Levi Ackerman (SnK)

3.7K 323 64
                                    

Na poczatku, gdy dołączyłaś do Zwiadowców, bałaś się choćby wejść na mury, i spojrzeć na tytany.

Teraz za każdym razem, gdy mieliście misje za murami, Twój koń stał na samym przodzie.

W sumie, dołączyłaś do Zwiadowców ze względu na jedną osobę.

Kapral Levi; uratował Cię, przed tytanem. Niestety Twoi rodzice zginęli.
Nie miałaś gdzie iść. Przez kilka lat, mieszkałaś z Levim. Ty dorastałaś, zmieniałaś wygląd, a on przez ten cały czas wyglądał tak samo.

- [Imię]! Rusz się zaraz jedziemy! -wrzasnął.

- Levi... Poczekaj... Chce ci coś powiedzieć... -wydyszałaś biegnąc za nim.

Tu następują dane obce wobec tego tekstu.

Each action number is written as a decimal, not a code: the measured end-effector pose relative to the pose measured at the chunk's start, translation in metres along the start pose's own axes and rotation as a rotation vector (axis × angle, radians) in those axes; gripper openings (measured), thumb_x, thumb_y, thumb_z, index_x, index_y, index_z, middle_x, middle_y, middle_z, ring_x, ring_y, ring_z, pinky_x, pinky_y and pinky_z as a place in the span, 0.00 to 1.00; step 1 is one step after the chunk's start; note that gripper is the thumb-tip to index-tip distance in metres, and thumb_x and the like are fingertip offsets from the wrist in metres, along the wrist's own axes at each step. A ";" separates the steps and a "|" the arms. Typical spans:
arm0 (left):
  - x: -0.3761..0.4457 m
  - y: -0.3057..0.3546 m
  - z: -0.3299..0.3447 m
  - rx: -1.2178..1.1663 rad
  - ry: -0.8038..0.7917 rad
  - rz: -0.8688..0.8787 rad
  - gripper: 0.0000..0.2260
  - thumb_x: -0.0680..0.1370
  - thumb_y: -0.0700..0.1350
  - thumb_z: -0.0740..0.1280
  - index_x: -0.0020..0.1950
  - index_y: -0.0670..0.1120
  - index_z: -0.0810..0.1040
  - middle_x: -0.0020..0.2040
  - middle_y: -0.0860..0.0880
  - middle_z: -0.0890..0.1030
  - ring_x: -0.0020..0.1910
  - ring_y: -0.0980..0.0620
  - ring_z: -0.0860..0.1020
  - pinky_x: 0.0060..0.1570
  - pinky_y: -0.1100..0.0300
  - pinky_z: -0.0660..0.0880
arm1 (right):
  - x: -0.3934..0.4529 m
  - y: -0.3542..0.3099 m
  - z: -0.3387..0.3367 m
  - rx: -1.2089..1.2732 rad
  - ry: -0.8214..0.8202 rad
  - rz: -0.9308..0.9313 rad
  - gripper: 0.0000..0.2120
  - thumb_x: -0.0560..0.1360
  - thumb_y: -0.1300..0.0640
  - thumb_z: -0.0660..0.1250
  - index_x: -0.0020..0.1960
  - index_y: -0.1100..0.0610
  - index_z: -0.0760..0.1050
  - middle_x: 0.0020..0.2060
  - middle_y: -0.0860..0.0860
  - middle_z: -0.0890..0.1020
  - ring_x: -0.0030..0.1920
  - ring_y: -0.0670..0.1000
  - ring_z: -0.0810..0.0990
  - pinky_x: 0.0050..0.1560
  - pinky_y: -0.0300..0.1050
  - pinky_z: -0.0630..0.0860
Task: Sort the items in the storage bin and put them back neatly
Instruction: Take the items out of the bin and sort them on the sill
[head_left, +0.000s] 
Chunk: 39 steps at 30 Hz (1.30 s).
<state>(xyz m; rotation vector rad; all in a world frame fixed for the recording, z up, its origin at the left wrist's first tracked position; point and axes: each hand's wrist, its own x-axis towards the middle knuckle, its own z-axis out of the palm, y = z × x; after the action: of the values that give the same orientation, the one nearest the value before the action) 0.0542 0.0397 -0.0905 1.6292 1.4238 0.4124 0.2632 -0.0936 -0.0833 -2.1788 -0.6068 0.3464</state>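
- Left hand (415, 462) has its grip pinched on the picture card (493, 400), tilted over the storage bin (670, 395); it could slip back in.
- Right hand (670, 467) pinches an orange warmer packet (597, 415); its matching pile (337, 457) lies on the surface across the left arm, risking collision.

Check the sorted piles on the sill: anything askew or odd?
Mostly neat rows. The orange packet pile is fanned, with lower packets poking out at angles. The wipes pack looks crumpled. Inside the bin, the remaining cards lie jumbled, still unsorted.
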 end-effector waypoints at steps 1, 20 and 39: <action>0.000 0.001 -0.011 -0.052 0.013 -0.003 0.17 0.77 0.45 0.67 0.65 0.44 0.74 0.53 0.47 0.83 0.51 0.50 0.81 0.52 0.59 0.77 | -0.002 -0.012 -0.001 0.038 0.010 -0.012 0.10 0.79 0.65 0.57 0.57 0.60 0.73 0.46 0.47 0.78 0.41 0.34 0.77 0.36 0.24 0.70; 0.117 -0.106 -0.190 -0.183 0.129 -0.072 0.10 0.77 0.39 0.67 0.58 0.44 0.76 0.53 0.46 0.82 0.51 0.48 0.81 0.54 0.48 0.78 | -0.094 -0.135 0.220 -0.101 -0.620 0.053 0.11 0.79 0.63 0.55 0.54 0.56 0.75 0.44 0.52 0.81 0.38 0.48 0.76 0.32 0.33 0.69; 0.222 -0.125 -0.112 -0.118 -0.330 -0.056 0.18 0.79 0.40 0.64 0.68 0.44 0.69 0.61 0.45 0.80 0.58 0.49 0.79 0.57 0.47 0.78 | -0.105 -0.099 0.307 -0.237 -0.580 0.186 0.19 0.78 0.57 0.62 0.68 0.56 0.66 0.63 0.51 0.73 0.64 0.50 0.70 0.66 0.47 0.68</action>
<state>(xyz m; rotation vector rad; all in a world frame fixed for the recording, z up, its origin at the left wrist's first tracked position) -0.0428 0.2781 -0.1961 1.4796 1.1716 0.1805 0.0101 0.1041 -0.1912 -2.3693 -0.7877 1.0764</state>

- Czego? -zatrzymał się i spojrzał na Ciebie z... Pogardą?

- K...Kocham cię, Levi...

- Ha? No błagam... Dlatego mnie zatrzymałaś? Rusz się.

Twoje serce zamarło. W oczach miałaś łzy, które po chwili zaczęły spływać po Twoich policzkach.

† † †

Leżałaś pół żywa na jednym z wozów. Miałaś przebity brzuch, połamaną nogę, oraz potułczone rzebra.

Nie mogli zahamować krwawienia z Twojego brzucha.

Nie ma co się dziwić, w końcu tytan o mały włos nie przegryzł Cię na pół.

- [Imię]... Jak się czujesz? - spojrzałaś na siedzącego obok Ciebie Kaprala. Nie miałaś siły choćby mówić. - Żyj... Musisz żyć... Proszę, dla mnie... Kocham Cię, [imię] -powiedział cicho i nachylił się całując Cię w usta.

Dla niego. To dla niego starałaś się to przeżyć.

A co było po tym jak wyzdrowiałaś?

Kapral całkowicie Cię olał. To była zwykła gra aktorska. Nigdy nie zapomnisz jego słów.

"Myślisz, że mówiłem poważnie? Po prostu masz smykałkę do zabijania. Szkoda by stracić takiego żołnierza."

Uśmiechnęłaś się sama do siebie, po czym zrzuciłaś z muru, wpadając prosto w paszczę tytana.